INPUT DATA Start Marker

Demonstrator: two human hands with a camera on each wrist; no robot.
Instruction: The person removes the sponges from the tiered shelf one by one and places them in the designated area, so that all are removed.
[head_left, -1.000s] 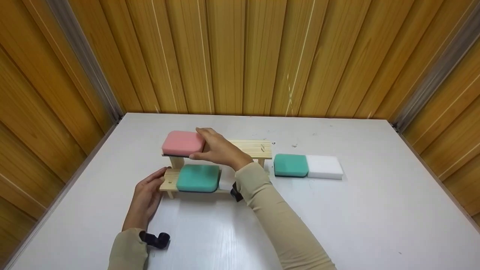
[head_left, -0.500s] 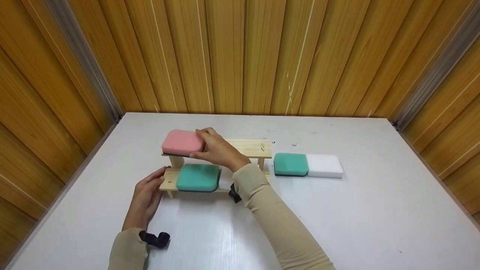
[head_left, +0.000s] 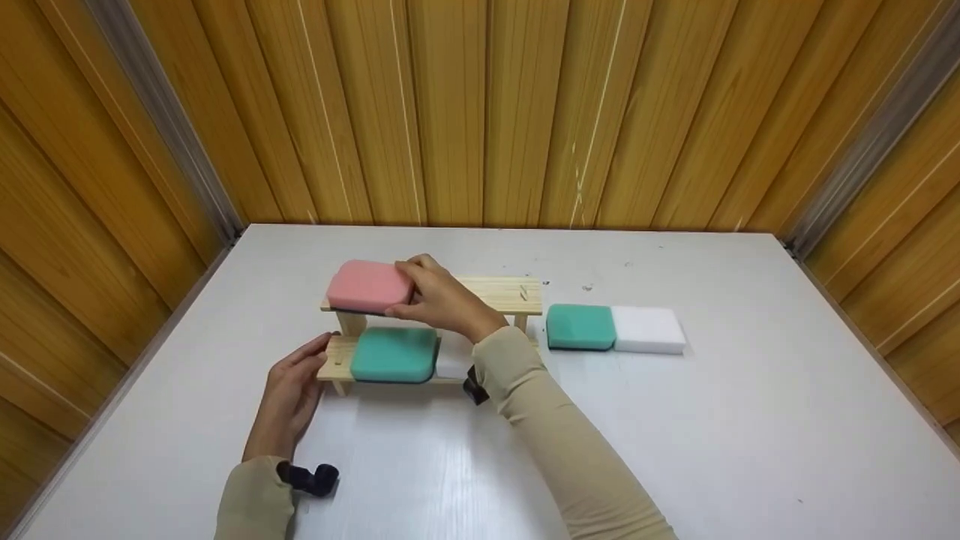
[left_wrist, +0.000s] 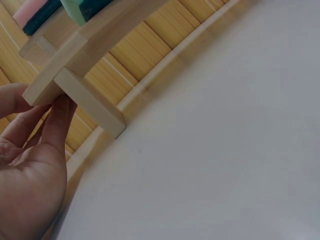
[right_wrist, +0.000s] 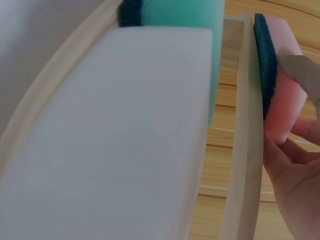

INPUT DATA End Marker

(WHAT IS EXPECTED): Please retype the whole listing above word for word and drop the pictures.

(RESPONSE FOR THIS EXERCISE):
Demonstrator: two human hands with a camera on each wrist; no robot.
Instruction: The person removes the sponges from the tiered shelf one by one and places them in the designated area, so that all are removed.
[head_left, -1.000s] 
[head_left, -0.500s] 
[head_left, +0.000s] 
[left_wrist, +0.000s] 
[right_wrist, +0.000s] 

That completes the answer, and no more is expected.